Page:Larivière - L'associée silencieuse, 1925.djvu/21

Cette page a été validée par deux contributeurs.
19
L’ASSOCIEE SILENCIEUSE

Si je n’avais pas peur de te voir me rire au nez, vieux copain, je te décrirais au long cette promenade solitaire sur les eaux si paisible de ma vieille rivière, promenade bien banale en somme, mais toutefois, si fertile en émotions de toutes sortes.

En prenant contact avec ma ville natale, je n’avais pas senti, comme disait certain orateur de husting, les écluses du passé s’ouvrir en mon âme. La partie de la ville que j’avais traversée a subi depuis mon départ, des modifications considérables : les rues boueuses d’autrefois sont maintenant asphaltées, les maisons ont été enjolivées, celles qui étaient vieilles — ici on ne peut souffrir le vieux, on a la rage du neuf, du clair, du coquet — ont été démolies ou profondément changées, la demeure de mes parents même, achetée depuis trois ans à peine, n’évoquait aucun souvenir chez moi, je m’y sentais en quelque sorte un étranger ; mais ma vieille rivière, elle, était bien restée la même ; c’était bien toujours le même miroir argentin reflétant le bleu du ciel et la verdure des arbres et des prés, c’était la même chanson de ses eaux frappant la digue, c’était la… non, je m’arrête, il me semble t’entendre rire…

Vers cinq heures, je pénétrais par la porte d’arrière, dans l’usine de mon père. Immédiatement, mes regards rencontrèrent toute une série de figures connues, des mains se tendirent vers moi, cordiales, affectueuses, confiantes ; mais non sans un brin de respect. Pour tous, j’étais non pas tant le gamin qui avait joué avec eux autrefois que le fils du patron, de ce patron que l’on vénère à l’égal d’un père. Et je me sentis tout fier d’être le fils d’un tel homme, de faire en quelque sorte partie de cette grande famille de travailleurs qu’il avait groupée autour de lui…

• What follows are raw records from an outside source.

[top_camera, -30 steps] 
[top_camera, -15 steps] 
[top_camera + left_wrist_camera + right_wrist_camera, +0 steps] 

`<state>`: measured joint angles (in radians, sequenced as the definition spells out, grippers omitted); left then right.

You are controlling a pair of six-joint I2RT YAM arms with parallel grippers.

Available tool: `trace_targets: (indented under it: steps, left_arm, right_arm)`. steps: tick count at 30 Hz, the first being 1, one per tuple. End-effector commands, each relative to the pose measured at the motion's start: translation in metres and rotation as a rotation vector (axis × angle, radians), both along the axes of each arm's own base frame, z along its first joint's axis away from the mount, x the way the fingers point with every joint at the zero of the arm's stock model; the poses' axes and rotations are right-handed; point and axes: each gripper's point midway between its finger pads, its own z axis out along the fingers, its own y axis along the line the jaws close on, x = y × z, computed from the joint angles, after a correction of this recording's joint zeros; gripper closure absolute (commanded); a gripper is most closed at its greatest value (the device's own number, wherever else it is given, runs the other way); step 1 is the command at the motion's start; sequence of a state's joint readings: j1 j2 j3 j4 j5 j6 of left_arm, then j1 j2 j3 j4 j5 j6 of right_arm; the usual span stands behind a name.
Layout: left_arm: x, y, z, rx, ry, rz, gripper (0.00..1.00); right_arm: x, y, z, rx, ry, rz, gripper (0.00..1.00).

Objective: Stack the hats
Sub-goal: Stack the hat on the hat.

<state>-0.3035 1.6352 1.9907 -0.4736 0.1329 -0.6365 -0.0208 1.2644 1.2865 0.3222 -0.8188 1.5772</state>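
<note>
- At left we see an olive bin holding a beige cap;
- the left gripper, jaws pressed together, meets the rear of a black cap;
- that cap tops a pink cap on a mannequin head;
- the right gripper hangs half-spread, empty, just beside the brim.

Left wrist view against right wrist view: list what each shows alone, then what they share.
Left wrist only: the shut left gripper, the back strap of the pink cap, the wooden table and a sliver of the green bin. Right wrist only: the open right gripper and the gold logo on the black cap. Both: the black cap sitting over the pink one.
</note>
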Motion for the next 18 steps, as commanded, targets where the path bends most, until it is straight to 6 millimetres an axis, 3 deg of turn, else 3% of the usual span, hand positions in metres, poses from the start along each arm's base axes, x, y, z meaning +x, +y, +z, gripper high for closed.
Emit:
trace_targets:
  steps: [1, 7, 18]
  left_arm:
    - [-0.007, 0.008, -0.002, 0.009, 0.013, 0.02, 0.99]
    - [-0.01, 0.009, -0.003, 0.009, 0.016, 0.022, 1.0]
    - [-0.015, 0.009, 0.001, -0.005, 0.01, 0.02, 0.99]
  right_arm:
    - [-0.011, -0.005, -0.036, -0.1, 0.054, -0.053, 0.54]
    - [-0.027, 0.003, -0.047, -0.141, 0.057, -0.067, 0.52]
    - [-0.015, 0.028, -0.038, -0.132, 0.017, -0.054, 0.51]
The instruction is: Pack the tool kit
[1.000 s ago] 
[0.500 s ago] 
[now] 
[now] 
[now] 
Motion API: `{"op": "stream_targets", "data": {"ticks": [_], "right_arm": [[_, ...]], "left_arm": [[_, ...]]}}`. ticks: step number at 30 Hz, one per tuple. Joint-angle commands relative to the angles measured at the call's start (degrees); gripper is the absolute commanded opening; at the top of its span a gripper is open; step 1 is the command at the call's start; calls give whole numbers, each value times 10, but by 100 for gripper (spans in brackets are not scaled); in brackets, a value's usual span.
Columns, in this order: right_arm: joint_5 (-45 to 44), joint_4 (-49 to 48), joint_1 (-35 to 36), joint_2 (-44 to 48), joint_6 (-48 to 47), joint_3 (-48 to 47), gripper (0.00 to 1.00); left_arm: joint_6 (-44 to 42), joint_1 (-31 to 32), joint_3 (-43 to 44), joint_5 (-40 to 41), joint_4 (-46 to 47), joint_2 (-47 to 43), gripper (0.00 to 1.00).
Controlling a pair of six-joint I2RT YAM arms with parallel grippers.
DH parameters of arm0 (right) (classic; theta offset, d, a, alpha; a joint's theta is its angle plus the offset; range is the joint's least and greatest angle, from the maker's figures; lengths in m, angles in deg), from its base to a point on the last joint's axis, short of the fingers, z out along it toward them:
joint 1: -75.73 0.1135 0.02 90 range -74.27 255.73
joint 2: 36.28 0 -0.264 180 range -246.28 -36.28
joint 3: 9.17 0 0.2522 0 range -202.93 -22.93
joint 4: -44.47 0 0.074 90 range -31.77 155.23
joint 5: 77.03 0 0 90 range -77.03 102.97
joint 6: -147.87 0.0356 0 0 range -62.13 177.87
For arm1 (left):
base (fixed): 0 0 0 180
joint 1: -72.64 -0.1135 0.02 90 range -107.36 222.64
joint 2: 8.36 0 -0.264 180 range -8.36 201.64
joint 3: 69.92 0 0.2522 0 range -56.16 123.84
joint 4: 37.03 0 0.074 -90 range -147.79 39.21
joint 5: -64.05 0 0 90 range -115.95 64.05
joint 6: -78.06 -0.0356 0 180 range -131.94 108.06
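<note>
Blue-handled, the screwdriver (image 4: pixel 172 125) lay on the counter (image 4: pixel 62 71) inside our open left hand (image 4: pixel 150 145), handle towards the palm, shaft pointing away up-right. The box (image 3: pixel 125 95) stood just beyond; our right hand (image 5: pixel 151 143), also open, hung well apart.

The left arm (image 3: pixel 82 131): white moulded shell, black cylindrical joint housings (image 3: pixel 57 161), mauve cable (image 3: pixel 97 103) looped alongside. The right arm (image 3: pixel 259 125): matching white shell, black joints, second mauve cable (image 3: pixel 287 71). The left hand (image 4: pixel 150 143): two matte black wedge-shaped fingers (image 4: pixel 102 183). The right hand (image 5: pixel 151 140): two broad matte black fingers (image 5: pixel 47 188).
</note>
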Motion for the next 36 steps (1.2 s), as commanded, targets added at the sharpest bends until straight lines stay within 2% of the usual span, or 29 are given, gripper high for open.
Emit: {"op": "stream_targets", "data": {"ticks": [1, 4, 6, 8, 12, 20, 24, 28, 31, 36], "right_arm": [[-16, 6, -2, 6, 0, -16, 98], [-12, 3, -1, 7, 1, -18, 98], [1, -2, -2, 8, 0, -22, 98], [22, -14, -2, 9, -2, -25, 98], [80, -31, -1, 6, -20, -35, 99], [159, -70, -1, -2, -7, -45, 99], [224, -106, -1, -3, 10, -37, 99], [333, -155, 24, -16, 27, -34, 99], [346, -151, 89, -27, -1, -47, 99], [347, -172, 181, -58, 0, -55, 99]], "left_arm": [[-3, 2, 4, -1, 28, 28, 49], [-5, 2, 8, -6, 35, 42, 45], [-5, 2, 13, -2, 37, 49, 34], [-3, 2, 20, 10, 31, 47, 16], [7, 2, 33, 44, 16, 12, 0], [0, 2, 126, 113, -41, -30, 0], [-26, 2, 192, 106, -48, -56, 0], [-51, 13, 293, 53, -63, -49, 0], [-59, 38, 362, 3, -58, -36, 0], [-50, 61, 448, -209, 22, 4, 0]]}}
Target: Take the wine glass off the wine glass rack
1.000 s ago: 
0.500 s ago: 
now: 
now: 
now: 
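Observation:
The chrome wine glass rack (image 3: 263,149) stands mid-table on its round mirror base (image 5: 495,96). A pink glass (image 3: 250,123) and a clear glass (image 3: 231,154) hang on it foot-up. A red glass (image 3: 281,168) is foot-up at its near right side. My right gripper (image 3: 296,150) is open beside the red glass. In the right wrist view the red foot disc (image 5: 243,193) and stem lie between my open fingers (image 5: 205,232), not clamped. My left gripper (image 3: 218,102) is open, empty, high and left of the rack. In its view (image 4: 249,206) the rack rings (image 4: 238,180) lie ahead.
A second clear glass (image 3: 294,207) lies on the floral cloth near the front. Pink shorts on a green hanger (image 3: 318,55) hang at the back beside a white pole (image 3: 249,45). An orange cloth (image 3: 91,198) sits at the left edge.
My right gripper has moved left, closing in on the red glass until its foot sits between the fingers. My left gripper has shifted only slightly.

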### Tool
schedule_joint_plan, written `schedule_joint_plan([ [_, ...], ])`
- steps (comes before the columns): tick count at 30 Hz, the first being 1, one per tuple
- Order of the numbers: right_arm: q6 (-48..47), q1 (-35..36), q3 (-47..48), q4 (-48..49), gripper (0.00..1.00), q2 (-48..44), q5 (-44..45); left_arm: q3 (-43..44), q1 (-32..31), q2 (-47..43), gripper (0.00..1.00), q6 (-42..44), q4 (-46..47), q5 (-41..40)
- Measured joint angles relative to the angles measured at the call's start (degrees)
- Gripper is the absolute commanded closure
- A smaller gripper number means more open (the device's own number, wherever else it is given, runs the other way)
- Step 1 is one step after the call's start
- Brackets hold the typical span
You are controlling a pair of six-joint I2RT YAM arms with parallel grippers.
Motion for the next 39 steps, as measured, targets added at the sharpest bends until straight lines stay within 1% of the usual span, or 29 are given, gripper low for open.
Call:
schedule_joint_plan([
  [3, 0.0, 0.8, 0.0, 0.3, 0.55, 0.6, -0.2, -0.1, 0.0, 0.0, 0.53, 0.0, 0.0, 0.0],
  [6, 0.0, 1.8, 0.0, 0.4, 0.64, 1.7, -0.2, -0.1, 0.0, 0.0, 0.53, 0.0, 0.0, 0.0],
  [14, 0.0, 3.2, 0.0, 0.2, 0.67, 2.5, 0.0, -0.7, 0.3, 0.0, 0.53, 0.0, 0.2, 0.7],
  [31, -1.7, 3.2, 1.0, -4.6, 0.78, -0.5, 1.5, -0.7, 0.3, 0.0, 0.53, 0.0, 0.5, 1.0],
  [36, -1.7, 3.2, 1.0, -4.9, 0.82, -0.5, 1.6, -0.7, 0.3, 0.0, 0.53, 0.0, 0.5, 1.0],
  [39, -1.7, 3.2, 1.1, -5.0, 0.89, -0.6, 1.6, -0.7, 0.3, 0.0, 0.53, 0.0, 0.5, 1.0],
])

Je voulus m’initier au fonctionnement de la machinerie, je posai maintes questions auxquelles je sentais mes interlocuteurs heureux de répondre. C’est ainsi que je me fis expliquer le fonctionnement des cylindres de la moulange, des blutoirs, des pétrins mécaniques, des fours cylindriques par lesquels passent les pâtes pour la cuisson. J’étais arrivé à la chambre de l’empaquetage et de l’expédition où travaillent presqu’exclusivement des femmes. Le sexe faible me fit un accueil pour le moins aussi aimable que le fort et en moins de cinq minutes, je me vis littéralement entouré, c’est à qui me fournirait les explications même avant que je ne les demande.

Soudain, j’entends : « Monsieur désire ? »

Je me retourne et je vois une jeune fille ; mais mon vieux quelle jeune fille ! Toi qui es imbu de poésie canadienne, qui as obscurci ton esprit, ton sens esthétique à la lecture d’hymnes à la beauté de la femme écrits par certains collégiens à l’esprit encore saturé des fadeurs de leurs nourrices, tu ne saurais avoir la compréhension du charme infini se dégageant de la délicieuse apparition que j’avais devant moi. Elle était… Non, tu vas encore me rire au nez. Pour te punir, je ne te la décrirai pas, d’ailleurs mes mots seraient impuissants à lui rendre pleine justice et avec ton intelligence déformée, tu en ferais un monstre. Sache seulement que devant ses yeux… Oh ! ces yeux ! ces yeux perçants et profonds ! Ces beaux yeux veloutés où l’on sent une âme bonne et affectueuse, une intelligence d’élite et une douce énergie… Devant ses yeux, dis-je, moi, le sceptique, l’ironiste, le sarcastique, je me suis senti tressaillir, je suis resté interloqué…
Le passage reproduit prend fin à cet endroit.